**Required action**
Your response should be every line from the entries that includes the string "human".
── Source records
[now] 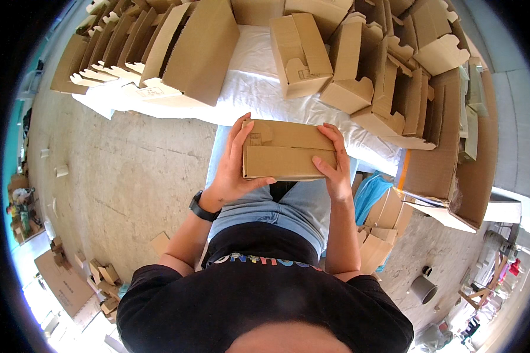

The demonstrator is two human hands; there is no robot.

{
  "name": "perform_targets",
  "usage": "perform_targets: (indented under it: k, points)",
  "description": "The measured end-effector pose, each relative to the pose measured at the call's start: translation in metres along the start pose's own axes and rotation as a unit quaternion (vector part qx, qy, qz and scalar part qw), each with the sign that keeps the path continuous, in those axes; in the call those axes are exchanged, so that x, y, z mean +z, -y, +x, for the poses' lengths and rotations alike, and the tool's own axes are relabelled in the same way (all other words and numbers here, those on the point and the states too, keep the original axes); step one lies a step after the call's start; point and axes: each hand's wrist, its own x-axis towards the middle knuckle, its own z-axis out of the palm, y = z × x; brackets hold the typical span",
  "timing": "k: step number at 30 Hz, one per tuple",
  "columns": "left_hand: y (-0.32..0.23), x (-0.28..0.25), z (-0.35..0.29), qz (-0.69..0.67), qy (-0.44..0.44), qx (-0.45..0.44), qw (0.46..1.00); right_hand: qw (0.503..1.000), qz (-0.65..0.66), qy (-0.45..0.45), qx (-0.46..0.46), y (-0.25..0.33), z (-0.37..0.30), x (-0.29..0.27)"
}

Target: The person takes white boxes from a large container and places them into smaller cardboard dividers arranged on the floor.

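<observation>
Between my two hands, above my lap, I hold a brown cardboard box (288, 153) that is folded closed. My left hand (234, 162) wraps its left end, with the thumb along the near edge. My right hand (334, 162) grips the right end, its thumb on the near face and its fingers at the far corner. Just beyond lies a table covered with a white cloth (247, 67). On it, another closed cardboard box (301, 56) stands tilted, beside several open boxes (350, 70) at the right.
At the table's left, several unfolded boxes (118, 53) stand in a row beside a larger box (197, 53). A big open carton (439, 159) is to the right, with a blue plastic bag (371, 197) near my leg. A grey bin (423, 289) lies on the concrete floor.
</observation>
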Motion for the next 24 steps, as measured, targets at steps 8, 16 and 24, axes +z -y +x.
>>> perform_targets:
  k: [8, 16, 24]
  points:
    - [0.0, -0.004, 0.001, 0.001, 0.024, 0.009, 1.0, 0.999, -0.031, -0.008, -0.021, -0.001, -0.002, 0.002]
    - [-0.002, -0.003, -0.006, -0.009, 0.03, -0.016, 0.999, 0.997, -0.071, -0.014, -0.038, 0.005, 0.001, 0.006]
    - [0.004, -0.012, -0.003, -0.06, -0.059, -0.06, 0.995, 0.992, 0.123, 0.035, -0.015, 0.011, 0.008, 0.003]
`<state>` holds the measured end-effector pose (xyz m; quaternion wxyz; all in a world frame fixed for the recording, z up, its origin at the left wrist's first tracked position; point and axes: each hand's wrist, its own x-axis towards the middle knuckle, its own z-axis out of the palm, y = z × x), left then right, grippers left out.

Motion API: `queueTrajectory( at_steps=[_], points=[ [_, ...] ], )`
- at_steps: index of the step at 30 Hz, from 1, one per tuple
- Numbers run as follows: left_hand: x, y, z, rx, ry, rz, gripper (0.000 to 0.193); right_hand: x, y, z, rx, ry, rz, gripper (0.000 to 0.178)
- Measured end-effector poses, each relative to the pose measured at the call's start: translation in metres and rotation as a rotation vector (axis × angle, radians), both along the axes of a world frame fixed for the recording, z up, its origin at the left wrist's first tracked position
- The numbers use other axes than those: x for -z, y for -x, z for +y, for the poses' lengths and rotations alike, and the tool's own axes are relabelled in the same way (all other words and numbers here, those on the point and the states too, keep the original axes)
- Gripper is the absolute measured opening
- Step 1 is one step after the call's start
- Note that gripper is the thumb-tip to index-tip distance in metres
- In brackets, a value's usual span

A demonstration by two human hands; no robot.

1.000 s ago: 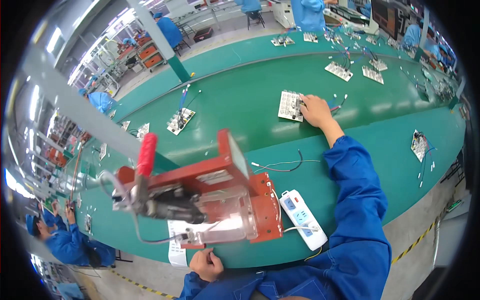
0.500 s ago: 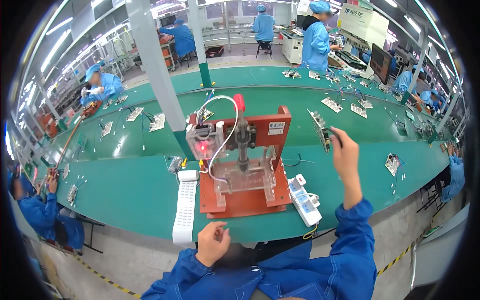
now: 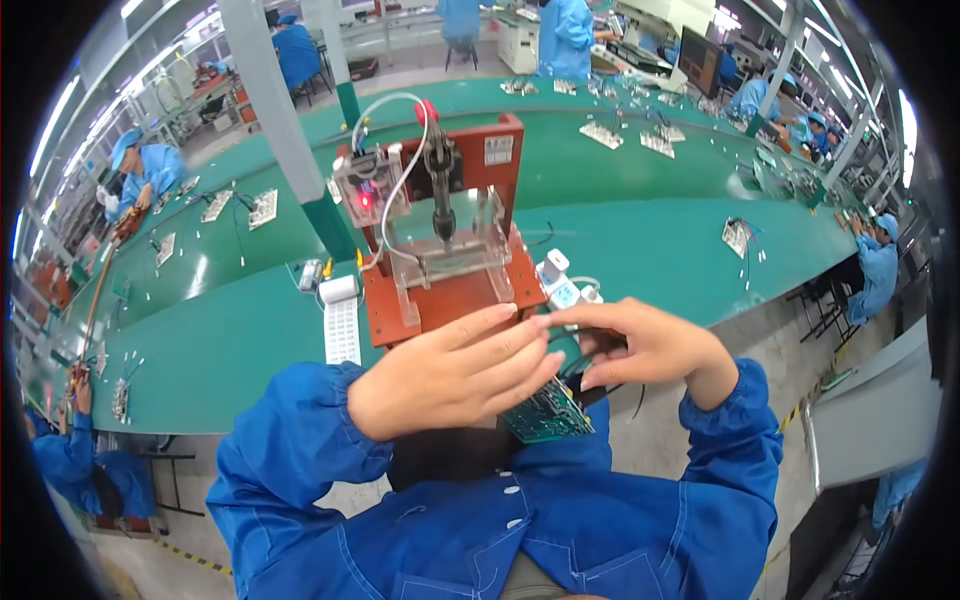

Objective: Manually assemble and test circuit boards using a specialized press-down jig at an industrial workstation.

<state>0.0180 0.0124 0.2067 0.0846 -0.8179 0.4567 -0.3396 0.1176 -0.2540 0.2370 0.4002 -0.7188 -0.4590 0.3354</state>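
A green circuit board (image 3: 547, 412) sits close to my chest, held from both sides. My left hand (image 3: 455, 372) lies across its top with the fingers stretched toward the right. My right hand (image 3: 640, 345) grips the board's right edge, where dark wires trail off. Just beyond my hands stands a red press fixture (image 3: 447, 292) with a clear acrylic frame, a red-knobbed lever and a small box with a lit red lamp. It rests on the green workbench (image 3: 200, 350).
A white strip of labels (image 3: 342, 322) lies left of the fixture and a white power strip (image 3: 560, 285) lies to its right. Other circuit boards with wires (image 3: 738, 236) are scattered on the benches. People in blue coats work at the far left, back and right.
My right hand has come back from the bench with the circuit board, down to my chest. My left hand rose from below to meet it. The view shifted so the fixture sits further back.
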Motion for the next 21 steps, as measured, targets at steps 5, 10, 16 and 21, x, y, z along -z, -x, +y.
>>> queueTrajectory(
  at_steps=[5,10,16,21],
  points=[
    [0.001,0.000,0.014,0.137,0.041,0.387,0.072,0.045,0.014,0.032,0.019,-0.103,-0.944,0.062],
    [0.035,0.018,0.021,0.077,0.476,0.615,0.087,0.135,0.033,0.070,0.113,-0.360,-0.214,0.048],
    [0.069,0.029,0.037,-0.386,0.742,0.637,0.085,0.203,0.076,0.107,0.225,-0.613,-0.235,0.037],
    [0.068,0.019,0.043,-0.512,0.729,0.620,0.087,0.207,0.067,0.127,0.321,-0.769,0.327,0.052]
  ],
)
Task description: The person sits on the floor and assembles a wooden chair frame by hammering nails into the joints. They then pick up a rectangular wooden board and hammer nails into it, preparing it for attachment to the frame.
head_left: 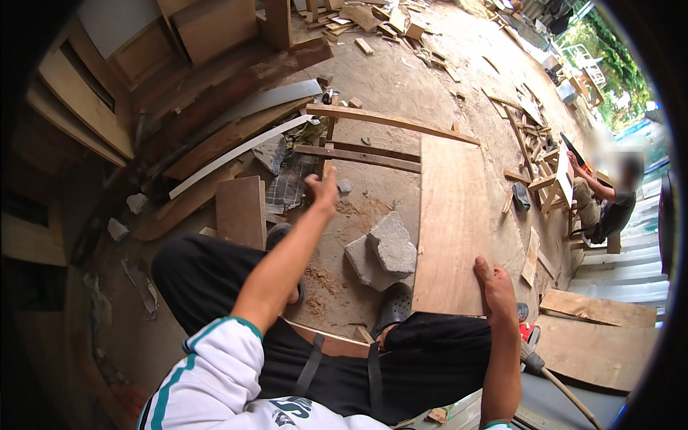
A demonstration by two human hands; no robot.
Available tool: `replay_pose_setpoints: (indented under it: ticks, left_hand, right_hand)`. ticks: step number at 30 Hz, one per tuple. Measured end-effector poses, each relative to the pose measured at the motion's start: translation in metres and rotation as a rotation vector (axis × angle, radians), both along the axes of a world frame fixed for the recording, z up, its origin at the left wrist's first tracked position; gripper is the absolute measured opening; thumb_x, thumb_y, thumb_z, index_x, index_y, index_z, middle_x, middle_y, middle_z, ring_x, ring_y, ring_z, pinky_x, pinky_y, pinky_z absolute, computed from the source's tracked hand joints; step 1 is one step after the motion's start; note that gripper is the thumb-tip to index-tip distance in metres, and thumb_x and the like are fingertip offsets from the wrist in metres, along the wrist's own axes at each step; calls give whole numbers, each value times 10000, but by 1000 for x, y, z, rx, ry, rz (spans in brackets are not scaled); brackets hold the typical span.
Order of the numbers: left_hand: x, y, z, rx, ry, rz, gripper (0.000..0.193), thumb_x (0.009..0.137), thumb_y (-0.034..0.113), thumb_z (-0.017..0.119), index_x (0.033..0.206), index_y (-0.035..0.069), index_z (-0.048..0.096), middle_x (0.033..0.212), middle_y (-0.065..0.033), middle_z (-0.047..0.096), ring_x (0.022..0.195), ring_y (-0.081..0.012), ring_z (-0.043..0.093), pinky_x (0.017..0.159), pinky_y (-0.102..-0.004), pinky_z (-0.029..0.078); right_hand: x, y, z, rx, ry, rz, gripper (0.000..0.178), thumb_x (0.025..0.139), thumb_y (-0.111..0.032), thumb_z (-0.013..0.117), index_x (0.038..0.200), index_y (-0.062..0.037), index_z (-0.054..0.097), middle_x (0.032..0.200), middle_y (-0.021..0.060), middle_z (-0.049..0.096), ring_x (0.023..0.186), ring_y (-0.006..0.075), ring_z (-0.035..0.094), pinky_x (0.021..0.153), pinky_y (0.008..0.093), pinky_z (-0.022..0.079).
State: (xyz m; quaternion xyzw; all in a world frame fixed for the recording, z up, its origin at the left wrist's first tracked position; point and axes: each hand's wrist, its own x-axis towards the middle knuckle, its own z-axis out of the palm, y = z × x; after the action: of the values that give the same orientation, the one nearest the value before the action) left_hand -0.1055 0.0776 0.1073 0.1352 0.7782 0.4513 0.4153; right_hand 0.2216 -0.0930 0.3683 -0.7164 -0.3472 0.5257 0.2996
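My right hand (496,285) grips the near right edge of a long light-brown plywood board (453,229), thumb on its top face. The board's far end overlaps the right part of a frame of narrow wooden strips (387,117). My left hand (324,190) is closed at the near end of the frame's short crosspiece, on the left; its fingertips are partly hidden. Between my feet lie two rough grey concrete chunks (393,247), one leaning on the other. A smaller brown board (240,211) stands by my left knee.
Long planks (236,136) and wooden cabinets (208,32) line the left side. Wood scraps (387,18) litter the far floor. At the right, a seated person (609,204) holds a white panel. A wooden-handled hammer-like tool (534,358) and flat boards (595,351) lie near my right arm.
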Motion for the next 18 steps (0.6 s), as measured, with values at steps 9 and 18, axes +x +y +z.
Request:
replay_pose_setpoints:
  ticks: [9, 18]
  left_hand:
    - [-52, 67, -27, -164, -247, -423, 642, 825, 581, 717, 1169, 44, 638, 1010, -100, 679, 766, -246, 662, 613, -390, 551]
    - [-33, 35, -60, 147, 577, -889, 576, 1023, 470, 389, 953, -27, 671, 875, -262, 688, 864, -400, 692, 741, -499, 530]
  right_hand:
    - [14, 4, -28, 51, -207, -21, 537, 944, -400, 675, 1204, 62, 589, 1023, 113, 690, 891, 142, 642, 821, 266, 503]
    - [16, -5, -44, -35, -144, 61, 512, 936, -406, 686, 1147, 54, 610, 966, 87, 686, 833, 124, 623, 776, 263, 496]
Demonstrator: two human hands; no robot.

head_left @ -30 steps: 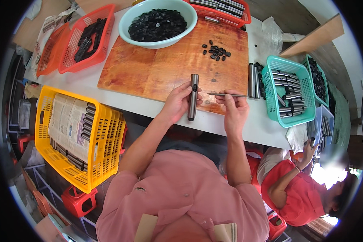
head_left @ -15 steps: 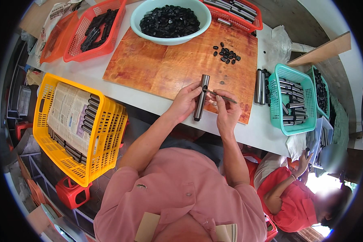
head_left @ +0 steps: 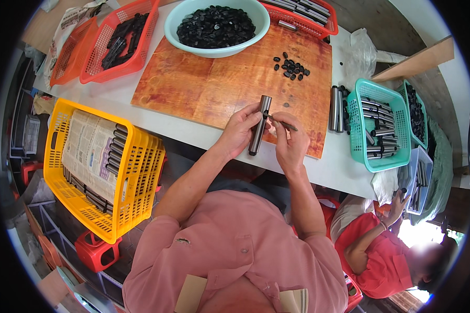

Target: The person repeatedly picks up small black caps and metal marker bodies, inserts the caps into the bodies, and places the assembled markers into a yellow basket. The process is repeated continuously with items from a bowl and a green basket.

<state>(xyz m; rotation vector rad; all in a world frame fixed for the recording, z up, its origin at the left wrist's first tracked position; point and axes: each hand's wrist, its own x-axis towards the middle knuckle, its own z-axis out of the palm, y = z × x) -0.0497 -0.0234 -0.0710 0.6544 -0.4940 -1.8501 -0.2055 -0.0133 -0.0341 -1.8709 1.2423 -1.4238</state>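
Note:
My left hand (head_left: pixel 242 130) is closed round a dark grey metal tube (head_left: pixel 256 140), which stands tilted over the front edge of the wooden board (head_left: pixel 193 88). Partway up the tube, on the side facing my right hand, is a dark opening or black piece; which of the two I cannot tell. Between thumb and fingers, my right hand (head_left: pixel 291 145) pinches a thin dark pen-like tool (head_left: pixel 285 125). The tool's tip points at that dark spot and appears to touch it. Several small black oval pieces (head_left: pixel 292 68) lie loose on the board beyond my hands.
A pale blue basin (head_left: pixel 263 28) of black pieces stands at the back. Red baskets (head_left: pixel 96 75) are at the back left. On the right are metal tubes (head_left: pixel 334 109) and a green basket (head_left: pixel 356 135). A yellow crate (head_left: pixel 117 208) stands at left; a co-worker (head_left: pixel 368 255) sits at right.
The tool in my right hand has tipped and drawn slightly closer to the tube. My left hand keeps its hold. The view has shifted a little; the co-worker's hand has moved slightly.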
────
**Solution to the problem**
The demonstrator is two human hands; there is no robot.
A demonstration by two human hands; no robot.
A demonstration by two human hands; no robot.
Demonstrator: two human hands; no robot.

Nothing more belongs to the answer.